/---

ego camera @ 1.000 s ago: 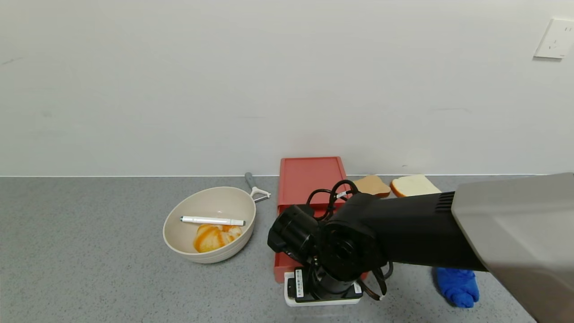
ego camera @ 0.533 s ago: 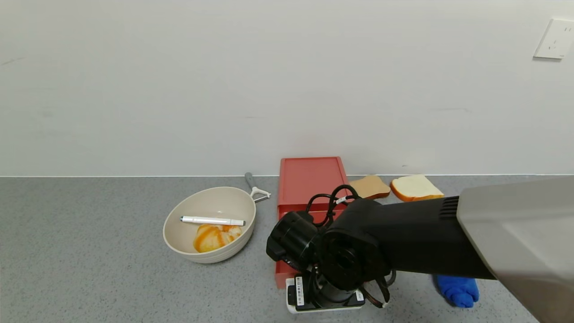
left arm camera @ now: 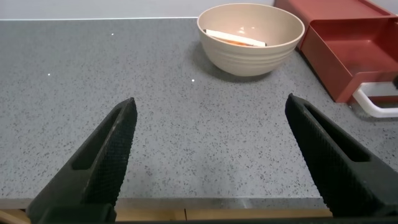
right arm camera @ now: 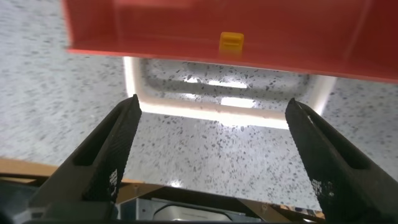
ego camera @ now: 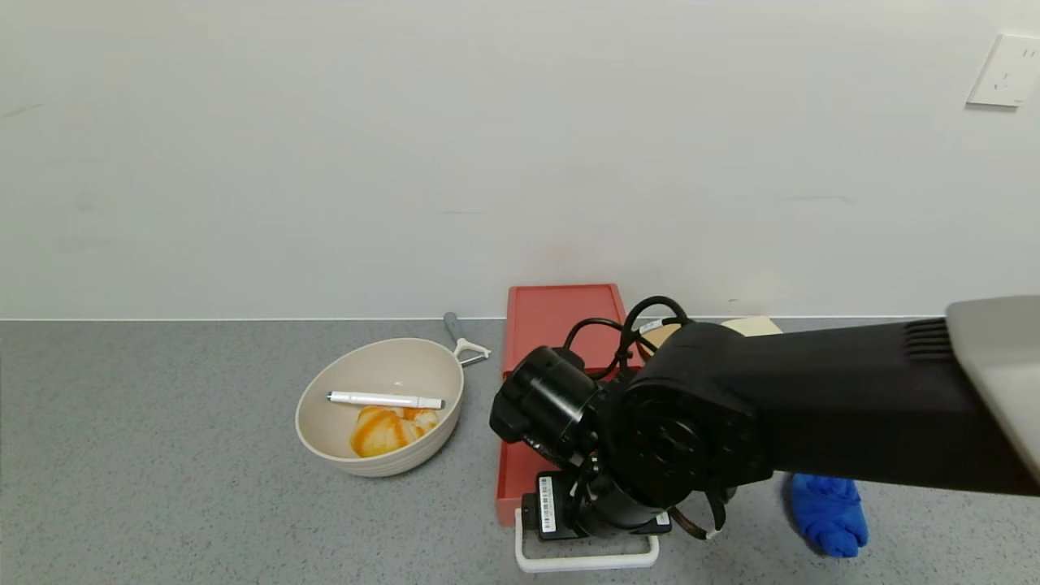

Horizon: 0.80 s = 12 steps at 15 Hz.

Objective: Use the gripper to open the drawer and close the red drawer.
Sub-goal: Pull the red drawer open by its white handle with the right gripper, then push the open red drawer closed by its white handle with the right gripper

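Note:
The salmon-red drawer (ego camera: 561, 321) stands at the back of the counter, against the wall. Its tray (ego camera: 510, 479) is pulled out toward me, with the white loop handle (ego camera: 585, 561) at the front. My right gripper (right arm camera: 212, 102) is open, above the counter just in front of the handle (right arm camera: 224, 109). The handle lies between and just beyond its fingertips, untouched. The tray's red front (right arm camera: 186, 31) fills the far side of that view. In the head view the black right wrist (ego camera: 642, 455) covers the tray's middle. My left gripper (left arm camera: 210, 102) is open and empty near the counter's front edge.
A beige bowl (ego camera: 379, 406) holding a white pen and an orange-white item sits left of the drawer, with a peeler (ego camera: 465, 341) behind it. A blue cloth (ego camera: 829, 512) lies right of the tray. A bread slice (ego camera: 751, 325) shows behind the arm.
The tray and its handle have slid a little farther toward me. My right wrist has risen and moved toward the wall, covering most of the bread. The handle now shows bare in front of it.

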Motion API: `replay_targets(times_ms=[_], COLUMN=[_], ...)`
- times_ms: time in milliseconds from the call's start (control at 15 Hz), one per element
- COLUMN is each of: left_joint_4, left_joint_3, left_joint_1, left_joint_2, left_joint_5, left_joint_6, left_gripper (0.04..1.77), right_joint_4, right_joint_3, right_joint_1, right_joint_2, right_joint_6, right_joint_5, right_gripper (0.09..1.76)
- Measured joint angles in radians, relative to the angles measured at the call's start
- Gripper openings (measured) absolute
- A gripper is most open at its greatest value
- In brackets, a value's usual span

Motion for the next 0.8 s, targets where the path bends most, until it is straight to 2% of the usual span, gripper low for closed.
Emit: replay_targets(times_ms=[467,600,800], left_joint_4=[0.000,0.000,0.000], left_joint_3=[0.000,0.000,0.000], left_joint_1=[0.000,0.000,0.000], left_joint_2=[0.000,0.000,0.000], left_joint_5=[0.000,0.000,0.000], left_joint_6=[0.000,0.000,0.000], left_gripper=[1.72,1.72,1.72], right_joint_4=[-0.021,-0.109,-0.285], right_joint_3=[0.041,0.101,0.263], right_joint_1=[-0.029,-0.060,-0.116], right_joint_2=[-0.245,-0.339,-0.488], right_joint_6=[-0.143,-0.203,-0.300], right_joint_5=[-0.007,0.005,0.082], right_gripper=[1.71,1.71,1.71])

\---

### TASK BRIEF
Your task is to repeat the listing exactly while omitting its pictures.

### TASK RESPONSE
ego camera @ 1.000 s ago: 
ego camera @ 0.533 s ago: 
left arm camera @ now: 
right arm camera @ now: 
ego camera @ now: 

Horizon: 0.80 s = 12 steps at 15 Hz.

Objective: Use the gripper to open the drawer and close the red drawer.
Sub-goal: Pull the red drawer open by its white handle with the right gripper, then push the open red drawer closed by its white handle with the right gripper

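Note:
The salmon-red drawer (ego camera: 561, 321) stands at the back of the counter, against the wall. Its tray (ego camera: 510, 479) is pulled out toward me, with the white loop handle (ego camera: 585, 561) at the front. My right gripper (right arm camera: 212, 102) is open, above the counter just in front of the handle (right arm camera: 224, 109). The handle lies between and just beyond its fingertips, untouched. The tray's red front (right arm camera: 186, 31) fills the far side of that view. In the head view the black right wrist (ego camera: 642, 455) covers the tray's middle. My left gripper (left arm camera: 210, 102) is open and empty near the counter's front edge.
A beige bowl (ego camera: 379, 406) holding a white pen and an orange-white item sits left of the drawer, with a peeler (ego camera: 465, 341) behind it. A blue cloth (ego camera: 829, 512) lies right of the tray. A bread slice (ego camera: 751, 325) shows behind the arm.
The tray and its handle have slid a little farther toward me. My right wrist has risen and moved toward the wall, covering most of the bread. The handle now shows bare in front of it.
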
Motion API: `replay_targets(times_ms=[_], COLUMN=[_], ...)`
- times_ms: time in milliseconds from the call's start (control at 15 Hz), one per element
- COLUMN is each of: left_joint_4, left_joint_3, left_joint_1, left_joint_2, left_joint_5, left_joint_6, left_gripper (0.04..1.77), right_joint_4, right_joint_3, right_joint_1, right_joint_2, right_joint_6, right_joint_5, right_gripper (0.09..1.76)
- Measured joint angles in radians, relative to the angles measured at the call's start
- Gripper openings (measured) absolute
- A gripper is most open at its greatest value
- In brackets, a value's usual span

Motion for the next 0.8 s, targets where the path bends most, until it is straight to 2% of the usual span, gripper low for closed.
Emit: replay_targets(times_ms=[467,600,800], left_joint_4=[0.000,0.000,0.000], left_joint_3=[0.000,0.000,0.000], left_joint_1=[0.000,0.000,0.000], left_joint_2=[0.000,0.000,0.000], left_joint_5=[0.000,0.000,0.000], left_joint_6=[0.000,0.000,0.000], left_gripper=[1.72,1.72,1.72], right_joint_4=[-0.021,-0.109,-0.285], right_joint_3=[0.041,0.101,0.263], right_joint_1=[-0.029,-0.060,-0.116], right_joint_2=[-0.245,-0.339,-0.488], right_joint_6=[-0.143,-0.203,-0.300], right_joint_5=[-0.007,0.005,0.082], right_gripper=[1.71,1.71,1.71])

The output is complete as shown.